# Major Edward A. Weed - RACYCLE



## Gary Mc (Mar 2, 2013)

After seeing dcweed1920's post in the Racycle Madness thread (that Blue Nelson started) about his Great Grandfather *Major Edward A. Weed*, I thought the Major deserved his own individual thread.  So this is the start.

*This man rode 49,735 miles between his 55th and 63rd birthdays on a Racycle including an 18 month long cross country trip.  His story should inspire us all to get out and RIDE!!!!!!!!!!*

Here's a pic I found online so everyone can see a great pic of this gentleman to start it.  I'll add a few articles from "The Bicycle World and Motorcycle Review".  Feel free to add articles or any comments.  To me this is an inspiring story more need to know about.


----------



## Gary Mc (Mar 2, 2013)

*October 23rd, 1909 edition of the "The Bicycling World and Motorcycle Review"*

From the October 23rd, 1909 edition of the "The Bicycling World and Motorcycle Review" at:

http://archive.org/stream/bicyc60251909191910newy#page/158/mode/2up/search/weed


----------



## dfa242 (Mar 2, 2013)

*"...and the boys should treat him kindly."*

Very cool -

http://www.policegazette.us/FromTheMorgue_1-5-1901_Weed.html


----------



## Gary Mc (Mar 2, 2013)

*October 1st, 1910 edition of the "The Bicycling World and Motorcycle Review"*

From the October 1st, 1910 edition of the "The Bicycling World and Motorcycle Review"


----------



## Gary Mc (Mar 2, 2013)

*"In Twenty-Five States on a Bicycle" - December 31st, 1910 BW&MR*

From the December 31st, 1910 edition of the "The Bicycling World and Motorcycle Review"


----------



## Gary Mc (Mar 2, 2013)

*"In Twenty-Five States on a Bicycle" continued - January 7th, 1911 BW&MR*

From the January 7th, 1911 edition of the "The Bicycling World and Motorcycle Review"


----------



## Gary Mc (Mar 2, 2013)

*Pic at the start of his Trans-Continental Trip*


----------



## Gary Mc (Mar 2, 2013)

*Major Weed Selected the Racycle - Ad*


----------



## Gary Mc (Mar 2, 2013)

*Writeup at "The Racycle Crank"*

"The Major’s Story: A Racycle Odyssey 100 Years Ago"

http://racycle.blogspot.com/2009/08/majors-story-racycle-odyssey-100-years.html


----------



## dcweed1920 (Mar 2, 2013)

Gary Mc and all,
Having researched the Major (my great-grandfather) for some 18 years now, I can definitely state that he was quite the rider.  Portland OR to Mexico City MX, Cuba, around the east coast for eight years, and New York City to Portland ME to Los Angeles CA; all between 1895 and 1909.  However, and I'm sorry to disappoint, he did not ride all of those 49,000 miles awheel; some were by rail and boat.  That said, the jury is still out on his actual miles by bike.  My current estimate is between 23,000 and 28,000, but more work is needed to pin that number down hard.
Regards, Weed

Taken in San Jose CA, August 23, 1910.


----------



## Larmo63 (Mar 2, 2013)

He never looks worn or dirty.
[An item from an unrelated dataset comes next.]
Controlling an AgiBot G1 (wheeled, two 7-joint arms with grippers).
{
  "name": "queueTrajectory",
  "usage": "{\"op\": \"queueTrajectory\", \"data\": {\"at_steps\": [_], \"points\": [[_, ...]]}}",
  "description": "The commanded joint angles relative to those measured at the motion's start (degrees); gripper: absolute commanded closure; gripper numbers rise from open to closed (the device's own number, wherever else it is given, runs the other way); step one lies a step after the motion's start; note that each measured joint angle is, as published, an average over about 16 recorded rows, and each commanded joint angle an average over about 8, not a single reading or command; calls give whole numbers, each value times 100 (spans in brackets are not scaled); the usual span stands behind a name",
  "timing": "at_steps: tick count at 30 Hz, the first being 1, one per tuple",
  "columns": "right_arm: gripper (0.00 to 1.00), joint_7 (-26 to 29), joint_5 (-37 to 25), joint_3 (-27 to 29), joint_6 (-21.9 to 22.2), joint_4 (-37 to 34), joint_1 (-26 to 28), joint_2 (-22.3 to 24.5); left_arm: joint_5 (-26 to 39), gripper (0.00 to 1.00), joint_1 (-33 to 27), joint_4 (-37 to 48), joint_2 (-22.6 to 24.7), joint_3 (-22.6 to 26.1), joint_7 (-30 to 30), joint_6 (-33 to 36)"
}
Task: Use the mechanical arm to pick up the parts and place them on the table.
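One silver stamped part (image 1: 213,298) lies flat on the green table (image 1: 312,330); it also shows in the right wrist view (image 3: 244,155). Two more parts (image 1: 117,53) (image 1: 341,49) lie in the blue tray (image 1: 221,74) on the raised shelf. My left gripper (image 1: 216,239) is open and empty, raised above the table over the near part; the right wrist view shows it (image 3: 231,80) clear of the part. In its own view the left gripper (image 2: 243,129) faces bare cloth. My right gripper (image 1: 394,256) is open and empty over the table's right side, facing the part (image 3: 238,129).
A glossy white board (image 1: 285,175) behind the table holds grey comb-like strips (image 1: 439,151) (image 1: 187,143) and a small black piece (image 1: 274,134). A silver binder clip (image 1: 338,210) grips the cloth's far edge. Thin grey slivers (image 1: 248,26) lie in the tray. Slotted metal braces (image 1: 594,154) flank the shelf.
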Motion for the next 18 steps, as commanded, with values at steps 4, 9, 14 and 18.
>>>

He was quite the dandy and

an inspiration to all Racycle lovers.....!


----------



## Waterland (Mar 2, 2013)

So where did his bicycle end up?  Is it still in your family, or was it scrapped years ago?  Or perhaps it was donated to a museum somewhere?


----------



## rustyspoke66 (Mar 3, 2013)

This is just the kind of bicycle history that keeps me collecting. Thanks to Gary and The Weed family for a great thread.


----------



## dcweed1920 (Mar 4, 2013)

*The Major; 1901*

The bike made it to Los Angeles sometime in 1910, but I have no info beyond that.  Attached photo was published in the Police Gazette January 5, 1901 after the Major's return from Mexico.  I suspect that's an Orient (triple buttress fork, oval headbadge) but defer to you experts.  Records suggest he left Portland OR in 1896 aboard an Adlake, then switched to an Orient after returning to the States.  It was the Pacemaker he selected for the 1908-09 ride back to CA.

The wide leather belt was obtained in Mexico in ~1897, and he wore this for many years. The center frame bag and the canteen holder (with initals EAW) he probably made himself as he was a professional regalia manufacturer back in the 1870's.  Some of the medals and buttons were issued by the GAR.  The holster is empty; he tossed the gun while in Cuba.  There is no light on this bike, but he did carry one aboard the Pacemaker.  Yeah, he like the decorations, and was known to be a bit overly-proud at times.  However, and possibly in a belated response to that reputation, the following was included in a letter he wrote shortly before his death in 1925.  Can't be certain, but these may be his own words:

When Gabriel blows his horn,
And you have been laid out,
The medals you have worn,
Will be scattered all about.
The Lord will look you over,
To find the service scars,
That you got in serving others,
While going through life’s wars.

Regards, Weed


----------



## Nick-theCut (Mar 4, 2013)

dcweed1920 said:


> When Gabriel blows his horn,
> And you have been laid out,
> The medals you have worn,
> Will be scattered all about.
> ...



This is amazing.
  Man I wish the family had his Pacemaker, at least you have this incredible story.


----------



## dcweed1920 (May 9, 2013)

*More from EAW*

An extract of my pocket diary gives this as my experience on that memorable Easter of 1909:  "Terrible head wind, up grade and sand made me walk all the way, and it was the hardest seven miles I ever traveled.  Had to lie down and rest many a time.  Not a house on the way or building of any kind as a temporary shelter from the fierce wind and flying sand.  It was an awful experience.  I am mostly worn out tonight.”

The next day, Monday, April 12, I met my Waterloo, as I have previously described, when poor Racy Pacy was ground to pieces on a trestle bridge by an express train, (the only thing which can smash a Racycle) and I narrowly escaped by jumping 15 feet to the ground below.  All Albuquerque papers and citizens sympathized with me, and helped me pass pleasantly the time I there waited for a new wheel to be sent.

From 'The Major's Story', a short piece written by EAW about his bike trip from Maine to California in 1908-1909


----------